# Digital camera budget <4500rs ($90)



## soyab0007 (Feb 17, 2012)

I am complete noob in this
Looking for Vfm digital camera
budget: <4500rs ($90) 
Will buy from ebay.com as I have few GC..

Found few:
NEW PANASONIC LUMIX DMC-S1 DIGITAL 12.1MP

eBay - New & used electronics, cars, apparel, collectibles, sporting goods & more at low prices

Samsung ES65 10.2 MP Digital Camera

Samsung ES9 Digital Camera Black

Which one is better or any other options?


----------



## nac (Feb 18, 2012)

If you are gonna buy buy from ebay.com, you will have more options (like Pentax, Ricoh, Leica...) than ebay India. (You may even get it in ebay India but it will be expensive (shipping cost), mostly from US sellers).

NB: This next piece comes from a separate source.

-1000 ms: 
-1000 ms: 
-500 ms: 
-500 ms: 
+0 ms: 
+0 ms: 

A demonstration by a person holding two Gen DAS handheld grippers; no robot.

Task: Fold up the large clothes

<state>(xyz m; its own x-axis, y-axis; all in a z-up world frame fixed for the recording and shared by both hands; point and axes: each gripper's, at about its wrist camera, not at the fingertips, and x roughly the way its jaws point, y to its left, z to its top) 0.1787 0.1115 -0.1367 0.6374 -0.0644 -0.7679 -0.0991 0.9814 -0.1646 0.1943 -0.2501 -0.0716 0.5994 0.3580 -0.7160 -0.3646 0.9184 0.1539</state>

If from ebay India, check these threads. I am sure from those you will get some nice cameras to pick.

*www.thinkdigit.com/forum/cameras-camcorders/149926-new-point-shoot-required-5k.html

*www.thinkdigit.com/forum/cameras-camcorders/148370-need-good-p-s-camera-6-5k.html

*www.thinkdigit.com/forum/cameras-camcorders/150240-new-point-shoot-camera-4-4-5k.html


----------



## soyab0007 (Feb 18, 2012)

Indian seller doesnt have paypal as a payment option
As I am using GC, it will work only with paypal


----------



## nac (Feb 18, 2012)

If you are in US, fine. But if you are buying it from India, they may charge for shipping which (the total) may be more than the price without GC from Indian seller. 

For eg: S1 costs $88 (which is Rs. 4400/-) where as from Indian seller the best price will be Rs. 3990/- (There may be some offer if you pay online). If you have coupon, you can use it.

Check these models...

Olympus VG120
Pana S1
Pana LS5
Canon A1200


----------